YOUR TASK: The entries are to be reproduced verbatim, with all pictures omitted.

MATERIAL FOR THIS TASK:
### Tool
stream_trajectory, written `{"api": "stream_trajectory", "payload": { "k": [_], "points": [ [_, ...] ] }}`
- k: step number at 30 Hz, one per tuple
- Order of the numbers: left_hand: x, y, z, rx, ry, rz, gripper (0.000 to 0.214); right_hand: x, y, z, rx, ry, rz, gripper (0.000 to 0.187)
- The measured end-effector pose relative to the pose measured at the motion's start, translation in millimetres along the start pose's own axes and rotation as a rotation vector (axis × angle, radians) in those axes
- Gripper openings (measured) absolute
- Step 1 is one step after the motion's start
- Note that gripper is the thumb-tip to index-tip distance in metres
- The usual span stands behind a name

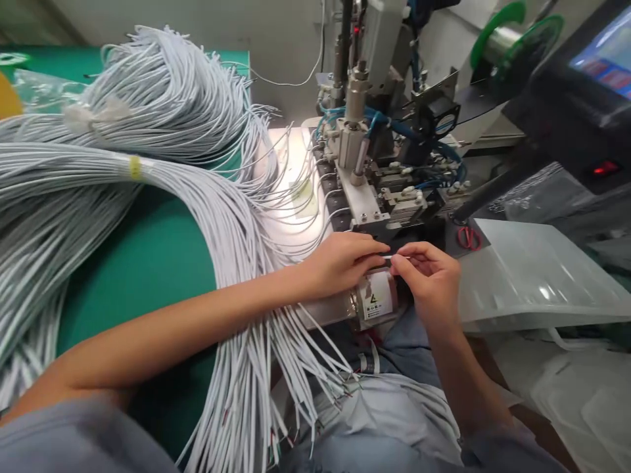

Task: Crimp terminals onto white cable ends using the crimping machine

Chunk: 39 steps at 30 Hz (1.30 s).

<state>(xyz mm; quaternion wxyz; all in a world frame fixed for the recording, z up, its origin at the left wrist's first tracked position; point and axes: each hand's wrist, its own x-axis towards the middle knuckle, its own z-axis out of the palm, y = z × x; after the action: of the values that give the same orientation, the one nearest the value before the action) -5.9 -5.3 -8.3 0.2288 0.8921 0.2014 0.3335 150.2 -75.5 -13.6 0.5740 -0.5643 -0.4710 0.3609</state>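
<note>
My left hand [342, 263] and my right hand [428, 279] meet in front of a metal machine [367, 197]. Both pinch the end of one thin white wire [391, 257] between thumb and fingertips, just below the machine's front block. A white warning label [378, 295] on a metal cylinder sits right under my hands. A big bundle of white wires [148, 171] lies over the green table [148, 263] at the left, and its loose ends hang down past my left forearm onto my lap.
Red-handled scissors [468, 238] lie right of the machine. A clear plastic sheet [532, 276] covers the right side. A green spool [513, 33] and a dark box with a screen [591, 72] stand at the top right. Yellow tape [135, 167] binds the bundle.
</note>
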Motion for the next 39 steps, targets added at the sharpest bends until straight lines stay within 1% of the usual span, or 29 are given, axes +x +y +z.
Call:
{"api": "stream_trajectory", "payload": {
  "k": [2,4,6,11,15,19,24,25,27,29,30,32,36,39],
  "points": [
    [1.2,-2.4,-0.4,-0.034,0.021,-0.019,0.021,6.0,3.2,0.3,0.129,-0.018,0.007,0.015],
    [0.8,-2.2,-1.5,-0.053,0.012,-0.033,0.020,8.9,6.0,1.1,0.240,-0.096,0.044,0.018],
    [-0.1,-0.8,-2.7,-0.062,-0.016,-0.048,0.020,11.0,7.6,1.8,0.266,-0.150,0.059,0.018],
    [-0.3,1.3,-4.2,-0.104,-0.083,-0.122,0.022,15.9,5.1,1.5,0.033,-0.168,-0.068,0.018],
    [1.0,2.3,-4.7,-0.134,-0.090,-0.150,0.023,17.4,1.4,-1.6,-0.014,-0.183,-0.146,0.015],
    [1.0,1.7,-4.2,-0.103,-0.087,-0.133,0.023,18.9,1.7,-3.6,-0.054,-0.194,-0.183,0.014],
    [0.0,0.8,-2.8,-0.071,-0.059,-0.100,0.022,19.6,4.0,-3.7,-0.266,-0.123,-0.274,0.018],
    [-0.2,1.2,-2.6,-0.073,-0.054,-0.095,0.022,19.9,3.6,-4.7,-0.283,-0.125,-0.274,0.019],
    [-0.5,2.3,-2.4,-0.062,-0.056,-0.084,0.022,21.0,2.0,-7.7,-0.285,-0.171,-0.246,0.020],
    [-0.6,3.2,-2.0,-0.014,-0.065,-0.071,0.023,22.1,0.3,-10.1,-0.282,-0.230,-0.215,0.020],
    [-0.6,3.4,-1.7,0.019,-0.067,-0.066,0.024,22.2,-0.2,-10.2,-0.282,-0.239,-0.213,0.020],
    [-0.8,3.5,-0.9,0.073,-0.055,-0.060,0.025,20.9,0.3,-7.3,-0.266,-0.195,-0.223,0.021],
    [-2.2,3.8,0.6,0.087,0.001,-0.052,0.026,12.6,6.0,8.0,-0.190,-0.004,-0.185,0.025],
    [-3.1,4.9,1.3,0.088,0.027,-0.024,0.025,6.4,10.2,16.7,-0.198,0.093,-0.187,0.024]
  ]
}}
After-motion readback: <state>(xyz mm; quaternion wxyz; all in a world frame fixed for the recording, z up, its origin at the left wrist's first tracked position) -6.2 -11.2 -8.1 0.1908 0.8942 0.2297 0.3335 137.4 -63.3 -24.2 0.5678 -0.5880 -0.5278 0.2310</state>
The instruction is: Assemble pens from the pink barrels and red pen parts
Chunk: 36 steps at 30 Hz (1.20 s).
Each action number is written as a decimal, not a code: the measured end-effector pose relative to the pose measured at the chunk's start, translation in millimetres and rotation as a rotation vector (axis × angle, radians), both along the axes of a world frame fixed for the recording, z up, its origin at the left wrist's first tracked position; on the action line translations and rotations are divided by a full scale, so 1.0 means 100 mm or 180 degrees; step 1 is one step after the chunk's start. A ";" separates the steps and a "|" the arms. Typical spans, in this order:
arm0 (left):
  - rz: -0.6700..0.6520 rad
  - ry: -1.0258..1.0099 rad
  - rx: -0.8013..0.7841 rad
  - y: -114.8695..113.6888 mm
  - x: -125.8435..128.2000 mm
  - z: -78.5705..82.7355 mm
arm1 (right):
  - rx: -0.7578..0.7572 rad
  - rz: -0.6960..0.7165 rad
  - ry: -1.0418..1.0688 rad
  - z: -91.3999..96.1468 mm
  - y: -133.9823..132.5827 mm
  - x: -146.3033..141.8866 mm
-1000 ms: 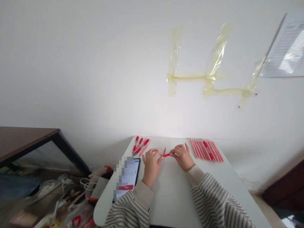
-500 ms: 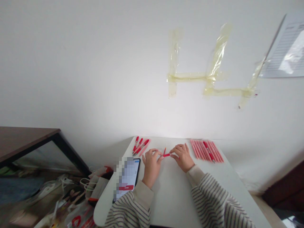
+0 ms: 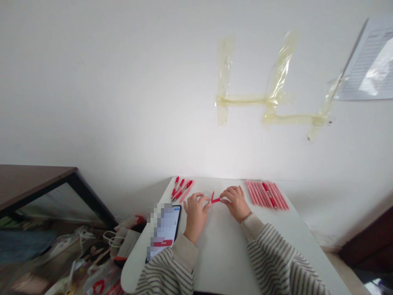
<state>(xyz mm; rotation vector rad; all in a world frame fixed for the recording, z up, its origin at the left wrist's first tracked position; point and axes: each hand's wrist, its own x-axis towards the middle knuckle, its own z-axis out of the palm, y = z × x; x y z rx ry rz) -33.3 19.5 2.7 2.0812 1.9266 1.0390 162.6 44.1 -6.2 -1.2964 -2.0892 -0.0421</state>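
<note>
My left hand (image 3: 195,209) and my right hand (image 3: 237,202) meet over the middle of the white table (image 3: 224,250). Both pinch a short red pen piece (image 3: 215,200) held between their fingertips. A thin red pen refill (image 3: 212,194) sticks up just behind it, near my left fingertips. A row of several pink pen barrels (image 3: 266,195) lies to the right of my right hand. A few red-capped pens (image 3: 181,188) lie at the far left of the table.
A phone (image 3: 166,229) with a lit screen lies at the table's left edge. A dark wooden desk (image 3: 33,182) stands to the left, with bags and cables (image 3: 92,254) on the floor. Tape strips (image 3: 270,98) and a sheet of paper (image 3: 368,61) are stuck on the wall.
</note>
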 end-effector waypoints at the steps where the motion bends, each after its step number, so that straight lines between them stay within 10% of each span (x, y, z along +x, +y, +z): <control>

ANSWER FOR THIS EXERCISE:
### Tool
stream_trajectory, written `{"api": "stream_trajectory", "payload": { "k": [_], "points": [ [_, ...] ] }}`
- k: step number at 30 Hz, one per tuple
- Order of the numbers: left_hand: x, y, z, rx, ry, rz, gripper (0.000 to 0.214); right_hand: x, y, z, rx, ry, rz, gripper (0.000 to 0.187)
- The measured end-effector pose relative to the pose measured at the motion's start, translation in millimetres along the start pose's own axes and rotation as a rotation vector (axis × angle, radians) in those axes
- Gripper openings (measured) absolute
- Step 1 is one step after the motion's start
- Note that gripper is the thumb-tip to index-tip distance in metres
- The usual span stands behind a name


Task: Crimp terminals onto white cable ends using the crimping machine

Chunk: 39 steps at 30 Hz (1.30 s).

<state>(xyz mm; quaternion wxyz; all in a world frame fixed for the recording, z up, its origin at the left wrist's first tracked position; point and axes: each hand's wrist, its own x-axis towards the middle knuckle, its own z-axis out of the palm, y = z × x; after the action: of the values that give the same orientation, the one nearest the value before the action) -5.9 -5.3 -8.3 0.2288 0.8921 0.2014 0.3335 150.2 -75.5 -13.6 0.5740 -0.5643 -0.4710 0.3609</state>
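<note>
My left hand [342, 263] and my right hand [428, 279] meet in front of a metal machine [367, 197]. Both pinch the end of one thin white wire [391, 257] between thumb and fingertips, just below the machine's front block. A white warning label [378, 295] on a metal cylinder sits right under my hands. A big bundle of white wires [148, 171] lies over the green table [148, 263] at the left, and its loose ends hang down past my left forearm onto my lap.
Red-handled scissors [468, 238] lie right of the machine. A clear plastic sheet [532, 276] covers the right side. A green spool [513, 33] and a dark box with a screen [591, 72] stand at the top right. Yellow tape [135, 167] binds the bundle.
</note>
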Motion for the next 39 steps, targets added at the sharpest bends until straight lines stay within 1% of the usual span, or 29 are given, axes +x +y +z.
Call:
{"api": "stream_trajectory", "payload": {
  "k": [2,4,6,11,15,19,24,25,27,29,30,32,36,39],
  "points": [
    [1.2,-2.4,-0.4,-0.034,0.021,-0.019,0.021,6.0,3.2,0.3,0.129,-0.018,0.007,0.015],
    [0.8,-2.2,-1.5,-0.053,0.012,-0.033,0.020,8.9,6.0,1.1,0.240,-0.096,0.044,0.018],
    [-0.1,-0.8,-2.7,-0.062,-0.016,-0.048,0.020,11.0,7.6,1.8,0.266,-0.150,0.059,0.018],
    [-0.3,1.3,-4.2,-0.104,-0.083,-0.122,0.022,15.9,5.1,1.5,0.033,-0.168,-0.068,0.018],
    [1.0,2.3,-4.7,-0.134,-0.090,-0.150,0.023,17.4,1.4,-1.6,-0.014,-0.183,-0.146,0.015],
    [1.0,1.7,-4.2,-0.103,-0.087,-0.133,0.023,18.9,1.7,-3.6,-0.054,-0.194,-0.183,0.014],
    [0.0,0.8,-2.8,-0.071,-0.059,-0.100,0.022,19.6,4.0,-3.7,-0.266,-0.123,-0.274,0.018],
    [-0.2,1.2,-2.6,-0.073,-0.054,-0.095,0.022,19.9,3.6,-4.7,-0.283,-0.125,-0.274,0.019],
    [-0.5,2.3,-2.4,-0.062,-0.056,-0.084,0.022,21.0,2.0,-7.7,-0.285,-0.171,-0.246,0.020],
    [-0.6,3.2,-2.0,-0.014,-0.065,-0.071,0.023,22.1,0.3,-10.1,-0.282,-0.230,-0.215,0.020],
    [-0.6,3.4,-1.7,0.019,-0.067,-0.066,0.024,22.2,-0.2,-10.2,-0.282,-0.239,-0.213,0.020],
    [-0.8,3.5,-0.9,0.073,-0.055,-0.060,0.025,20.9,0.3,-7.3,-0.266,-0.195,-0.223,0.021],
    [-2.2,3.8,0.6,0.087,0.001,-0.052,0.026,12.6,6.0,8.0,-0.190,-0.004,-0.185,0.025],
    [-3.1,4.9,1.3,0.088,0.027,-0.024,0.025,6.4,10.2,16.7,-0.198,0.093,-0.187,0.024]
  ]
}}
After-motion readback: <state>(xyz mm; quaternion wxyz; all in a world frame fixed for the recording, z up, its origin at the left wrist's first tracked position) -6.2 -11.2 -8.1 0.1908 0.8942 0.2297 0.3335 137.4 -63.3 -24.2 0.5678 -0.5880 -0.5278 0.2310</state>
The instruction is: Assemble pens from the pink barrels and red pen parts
Chunk: 36 steps at 30 Hz (1.20 s).
Each action number is written as a decimal, not a code: the measured end-effector pose relative to the pose measured at the chunk's start, translation in millimetres and rotation as a rotation vector (axis × angle, radians), both along the axes of a world frame fixed for the recording, z up, its origin at the left wrist's first tracked position; on the action line translations and rotations are divided by a full scale, so 1.0 means 100 mm or 180 degrees; step 1 is one step after the chunk's start. A ";" separates the steps and a "|" the arms. Typical spans, in this order:
arm0 (left):
  - rz: -0.6700..0.6520 rad
  - ry: -1.0258..1.0099 rad
  - rx: -0.8013..0.7841 rad
  - y: -114.8695..113.6888 mm
  - x: -125.8435..128.2000 mm
  - z: -78.5705..82.7355 mm
arm1 (right):
  - rx: -0.7578..0.7572 rad
  - rz: -0.6960..0.7165 rad
  - ry: -1.0418..1.0688 rad
  - z: -91.3999..96.1468 mm
  - y: -133.9823..132.5827 mm
  - x: -146.3033..141.8866 mm
-1000 ms: 
-500 ms: 
+0 ms: 
<state>(xyz mm; rotation vector rad; all in a world frame fixed for the recording, z up, its origin at the left wrist's first tracked position; point and axes: each hand's wrist, its own x-axis towards the middle knuckle, its own z-axis out of the palm, y = z × x; x y z rx ry rz) -33.3 19.5 2.7 2.0812 1.9266 1.0390 162.6 44.1 -6.2 -1.2964 -2.0892 -0.0421</state>
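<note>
My left hand (image 3: 195,209) and my right hand (image 3: 237,202) meet over the middle of the white table (image 3: 224,250). Both pinch a short red pen piece (image 3: 215,200) held between their fingertips. A thin red pen refill (image 3: 212,194) sticks up just behind it, near my left fingertips. A row of several pink pen barrels (image 3: 266,195) lies to the right of my right hand. A few red-capped pens (image 3: 181,188) lie at the far left of the table.
A phone (image 3: 166,229) with a lit screen lies at the table's left edge. A dark wooden desk (image 3: 33,182) stands to the left, with bags and cables (image 3: 92,254) on the floor. Tape strips (image 3: 270,98) and a sheet of paper (image 3: 368,61) are stuck on the wall.
</note>
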 end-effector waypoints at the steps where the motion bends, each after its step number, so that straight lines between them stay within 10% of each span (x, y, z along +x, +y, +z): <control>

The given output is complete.